Nick Coghlan writes:
At an ecosystem level, that means we're faced with a choice between implicitly encouraging folks to make their code *nix only, and finding a way to provide a more *nix like experience when running on Windows (where UTF-8 encoded binary data just works, and either other encodings lead to mojibake or else you use chardet to figure things out).
Most of the time we do know what the encoding is, we can just ask Windows (although Steve proposes to make Python fib about that, we could add other APIs). This change means that programs that until now could be encoding- agnostic and just pass around bytes on Windows, counting on Python to consistently convert those to the appropriate form for the API, can't do that any more. They have to find out what the encoding is, and transcode to UTF-8, or rewrite to do their processing as text. This is a potential burden on existing user code. I suppose that there are such programs, for the same reasons that networking programs tend to use bytes I/O: ports from Python 2, an (misplaced?) emphasis on performance, etc.
Steve is suggesting that the latter option is preferable, a view I agree with since it lowers barriers to entry for Windows based developers to contribute to primarily *nix focused projects.

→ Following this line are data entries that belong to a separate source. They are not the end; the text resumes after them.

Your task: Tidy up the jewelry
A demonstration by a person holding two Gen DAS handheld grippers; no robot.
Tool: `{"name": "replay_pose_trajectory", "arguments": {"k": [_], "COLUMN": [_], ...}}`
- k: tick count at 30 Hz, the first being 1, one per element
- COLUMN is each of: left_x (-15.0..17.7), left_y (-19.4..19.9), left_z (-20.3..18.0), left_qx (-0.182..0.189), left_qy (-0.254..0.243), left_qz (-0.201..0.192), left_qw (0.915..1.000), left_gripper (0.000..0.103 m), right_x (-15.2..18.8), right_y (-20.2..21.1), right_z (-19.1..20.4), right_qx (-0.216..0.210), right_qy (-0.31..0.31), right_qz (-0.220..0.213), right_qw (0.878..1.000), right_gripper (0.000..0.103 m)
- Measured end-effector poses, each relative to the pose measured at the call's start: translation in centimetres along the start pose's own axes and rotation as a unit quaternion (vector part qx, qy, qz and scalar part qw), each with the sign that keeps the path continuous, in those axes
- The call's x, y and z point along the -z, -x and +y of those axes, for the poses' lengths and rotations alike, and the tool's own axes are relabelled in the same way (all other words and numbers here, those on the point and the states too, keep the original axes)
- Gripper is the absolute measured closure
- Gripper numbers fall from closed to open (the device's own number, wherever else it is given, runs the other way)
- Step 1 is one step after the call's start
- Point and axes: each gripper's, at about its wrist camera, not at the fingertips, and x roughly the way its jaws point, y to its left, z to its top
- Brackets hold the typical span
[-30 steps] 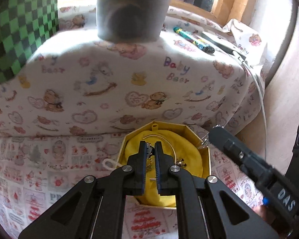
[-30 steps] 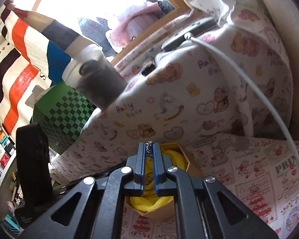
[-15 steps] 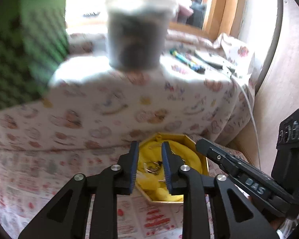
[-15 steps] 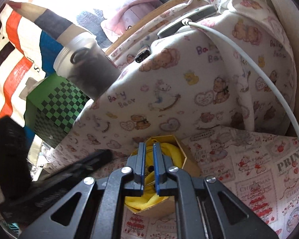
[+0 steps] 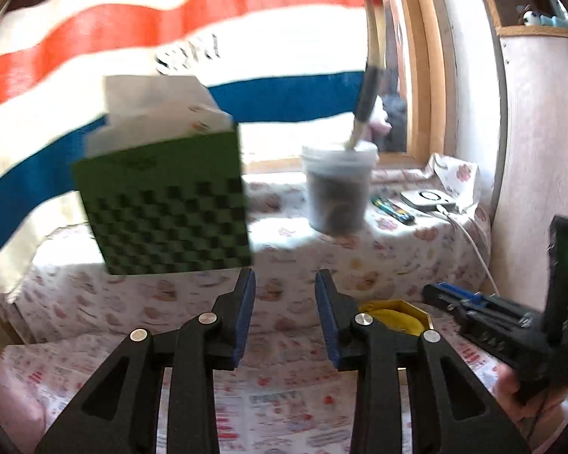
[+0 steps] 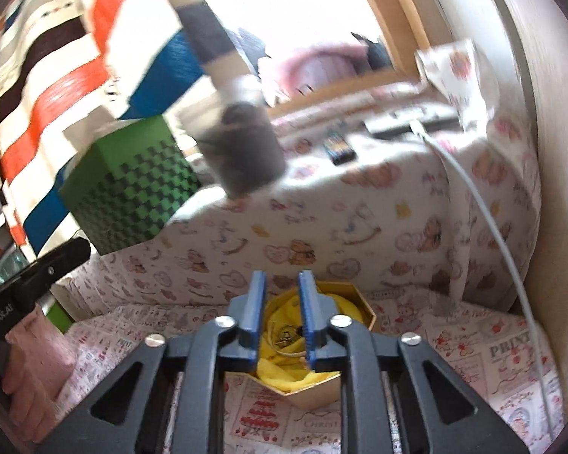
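A gold hexagonal box (image 6: 363, 304) lined with yellow cloth (image 6: 276, 369) sits on the printed tablecloth. Silver jewelry (image 6: 286, 335) lies on the cloth inside it. My right gripper (image 6: 282, 283) is open and empty, hovering just above the box with the jewelry seen between its fingers. My left gripper (image 5: 284, 283) is wide open and empty, raised and pulled back to the left of the box (image 5: 409, 312). The right gripper's body (image 5: 503, 325) shows at the right in the left wrist view.
A green checkered box (image 5: 166, 204) and a plastic tub with a brush in it (image 5: 337, 193) stand on the raised bear-print surface behind. A white cable (image 6: 484, 219) hangs down the right side. A striped cloth (image 5: 132, 38) hangs behind.
Both grippers opened and let go of the jewelry, which now lies in the box. The left gripper lifted and drew back left; the right gripper rose a little.
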Motion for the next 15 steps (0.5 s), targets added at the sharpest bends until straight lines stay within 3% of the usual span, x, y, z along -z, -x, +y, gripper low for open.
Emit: {"name": "replay_pose_trajectory", "arguments": {"k": [4, 7, 9, 13, 15], "left_x": [1.5, 2.6, 3.2, 4.7, 5.5], "left_y": [1.9, 2.7, 3.1, 2.5, 2.2], "left_z": [2.2, 3.3, 4.1, 5.2, 5.4], "left_qx": [-0.008, -0.014, -0.009, -0.012, -0.018], "left_qy": [0.024, 0.028, 0.031, 0.039, 0.037], "left_qz": [-0.03, -0.052, -0.057, -0.054, -0.053], "left_qw": [0.9992, 0.9981, 0.9978, 0.9977, 0.9977], "left_gripper": [0.065, 0.05, 0.032, 0.02, 0.015], "right_x": [-0.2, -0.2, 0.1, 1.3, 2.2], "right_y": [1.8, 2.7, 3.0, 3.1, 2.9], "right_z": [2.1, 3.6, 4.7, 5.9, 6.4], "right_qx": [0.005, 0.002, 0.012, 0.02, 0.02], "right_qy": [0.031, 0.049, 0.07, 0.096, 0.107], "right_qz": [-0.028, -0.039, -0.045, -0.045, -0.05], "right_qw": [0.999, 0.998, 0.996, 0.994, 0.993], "right_gripper": [0.079, 0.078, 0.074, 0.065, 0.052]}}
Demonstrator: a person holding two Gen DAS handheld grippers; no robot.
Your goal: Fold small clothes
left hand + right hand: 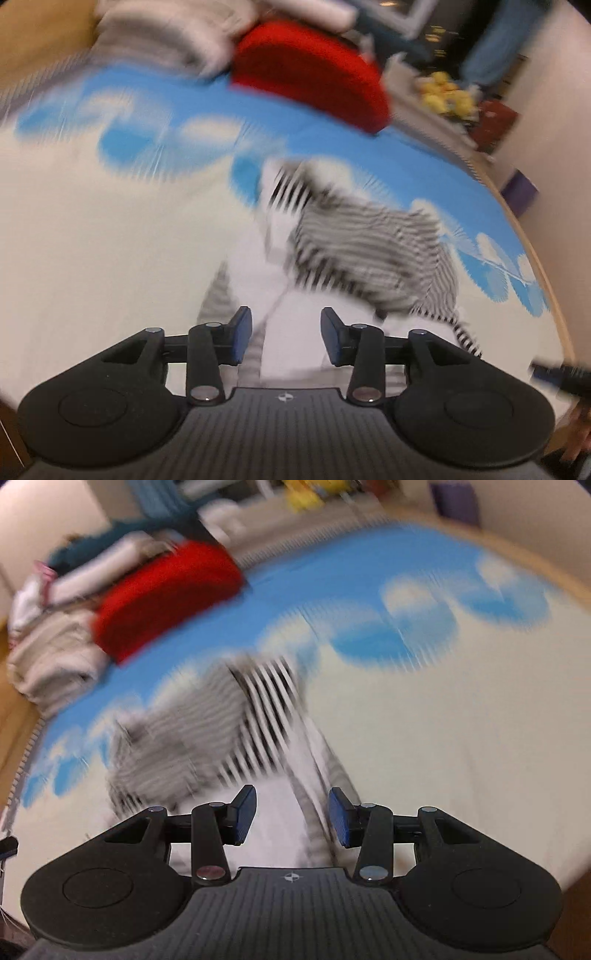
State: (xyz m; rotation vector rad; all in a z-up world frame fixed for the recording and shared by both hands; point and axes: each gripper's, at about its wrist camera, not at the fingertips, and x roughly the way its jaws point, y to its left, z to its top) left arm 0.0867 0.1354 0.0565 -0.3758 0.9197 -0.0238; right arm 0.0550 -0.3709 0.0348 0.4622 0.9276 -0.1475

Sure, but do you have any idea what the costs might be? Aside from the code burden mentioned above, there's a reputational issue. Just yesterday I was having a (good-natured) Perl vs. Python discussion on my LUG ML, and two developers volunteered that they avoid Python because "the Python developers frequently break backward compatibility". These memes tend to go off on their own anyway, but this change will really feed that one.
Promoting cross-platform consistency often leads to enabling patterns that are considered a bad idea from a native platform perspective, and this strikes me as an example of that (just as the binary/text separation itself is a case where Python 3 diverged from the POSIX text model to improve consistency across *nix, Windows, JVM and CLR environments).

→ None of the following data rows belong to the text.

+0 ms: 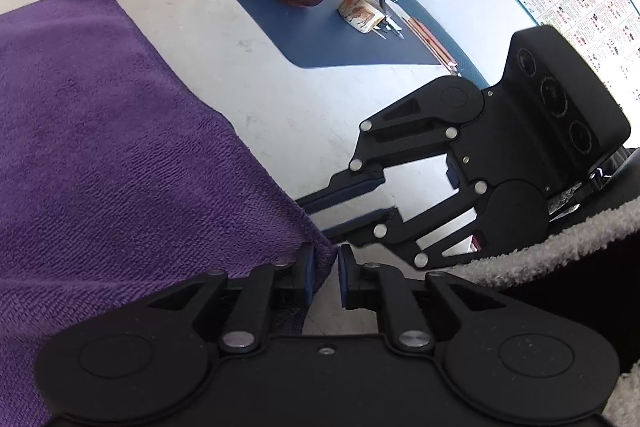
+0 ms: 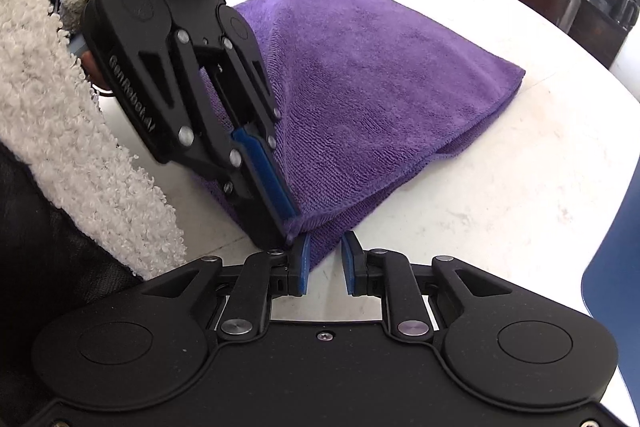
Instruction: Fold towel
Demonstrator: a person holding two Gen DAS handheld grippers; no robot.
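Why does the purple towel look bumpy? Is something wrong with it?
Nothing looks wrong. The purple towel is folded double on the white table, and its near corner is lifted where the left gripper pinches it.

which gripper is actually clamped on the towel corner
The left gripper: its fingers are pinched together on the near corner of the purple towel. The right gripper has its jaws apart, with the cloth loose between them.

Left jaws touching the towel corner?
Touching. The right wrist view shows the left gripper with its jaws pinched on the near corner of the towel.
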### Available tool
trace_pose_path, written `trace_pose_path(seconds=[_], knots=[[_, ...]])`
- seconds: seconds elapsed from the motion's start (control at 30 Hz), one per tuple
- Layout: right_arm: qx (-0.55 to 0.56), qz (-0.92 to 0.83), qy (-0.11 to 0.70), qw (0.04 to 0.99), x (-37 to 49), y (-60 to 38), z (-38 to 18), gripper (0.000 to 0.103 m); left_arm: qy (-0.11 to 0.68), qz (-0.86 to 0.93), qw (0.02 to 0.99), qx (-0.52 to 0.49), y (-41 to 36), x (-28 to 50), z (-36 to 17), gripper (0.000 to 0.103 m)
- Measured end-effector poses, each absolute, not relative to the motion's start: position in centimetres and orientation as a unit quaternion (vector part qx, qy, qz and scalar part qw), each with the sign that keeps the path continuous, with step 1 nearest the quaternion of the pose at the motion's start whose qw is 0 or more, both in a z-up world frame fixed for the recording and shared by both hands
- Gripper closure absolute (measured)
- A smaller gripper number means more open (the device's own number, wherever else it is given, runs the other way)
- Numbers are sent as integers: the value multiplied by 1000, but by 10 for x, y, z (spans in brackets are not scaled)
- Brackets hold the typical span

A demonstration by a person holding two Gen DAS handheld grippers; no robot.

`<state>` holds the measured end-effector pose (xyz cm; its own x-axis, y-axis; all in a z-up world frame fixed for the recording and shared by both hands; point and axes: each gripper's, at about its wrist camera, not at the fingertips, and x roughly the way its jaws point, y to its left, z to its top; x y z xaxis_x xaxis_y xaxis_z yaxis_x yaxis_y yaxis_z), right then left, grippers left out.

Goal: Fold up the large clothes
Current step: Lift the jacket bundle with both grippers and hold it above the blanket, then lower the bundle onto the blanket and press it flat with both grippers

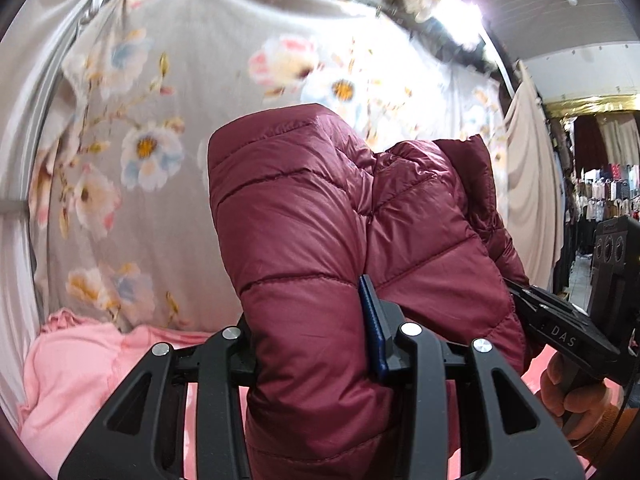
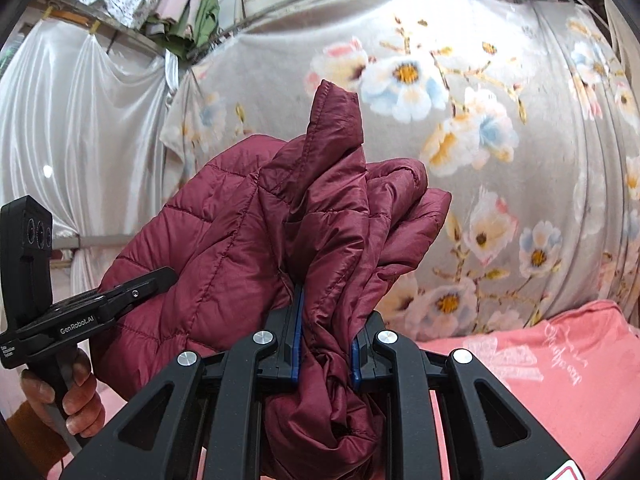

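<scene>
The maroon puffer jacket [image 1: 312, 240] is bunched between both your tools: your left gripper [image 1: 316, 344] clamps a thick quilted fold, your right gripper [image 2: 324, 344] pinches a narrower twisted wad. Just below them lies pink cloth [image 2: 560, 368]. Beyond the jacket hangs a grey floral sheet [image 1: 168, 128].

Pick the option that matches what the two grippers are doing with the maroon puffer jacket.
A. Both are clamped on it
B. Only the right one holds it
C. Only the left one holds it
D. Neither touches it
A: the left gripper pinches a thick quilted fold of the maroon puffer jacket, and the right gripper squeezes a bunched part of it between its blue pads.
</scene>
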<state>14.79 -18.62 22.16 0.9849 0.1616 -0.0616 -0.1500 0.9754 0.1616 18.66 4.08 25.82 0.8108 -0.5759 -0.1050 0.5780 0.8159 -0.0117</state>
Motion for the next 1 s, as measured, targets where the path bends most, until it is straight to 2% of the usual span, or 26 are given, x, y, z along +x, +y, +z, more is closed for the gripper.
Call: trace_pose_path(seconds=[0.37, 0.73, 1.0], knots=[[101, 67, 135, 983, 218, -191, 120, 85, 142, -296, 945, 18, 29, 259, 168, 67], [123, 66, 254, 957, 261, -181, 7, 85, 255, -266, 929, 3, 34, 309, 53, 67], [141, 65, 299, 942, 271, -189, -22, 85, 298, -254, 920, -10, 36, 318, -3, 65]])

I would say rather Python 3 chose an across-the-board better, more robust model supporting internationalization and multilingualization properly. POSIX's text model is suitable at best for a fragile localization. This change, OTOH, is a step backward we wouldn't consider except for the intended effect on ease of writing networking code. That's important, but I really don't think that's going to be the only major effect, and I fear it won't be the most important effect. Of course that's FUD -- I have no data on potential burden to existing use cases, or harm to reputation. But neither do you and Steve. :-(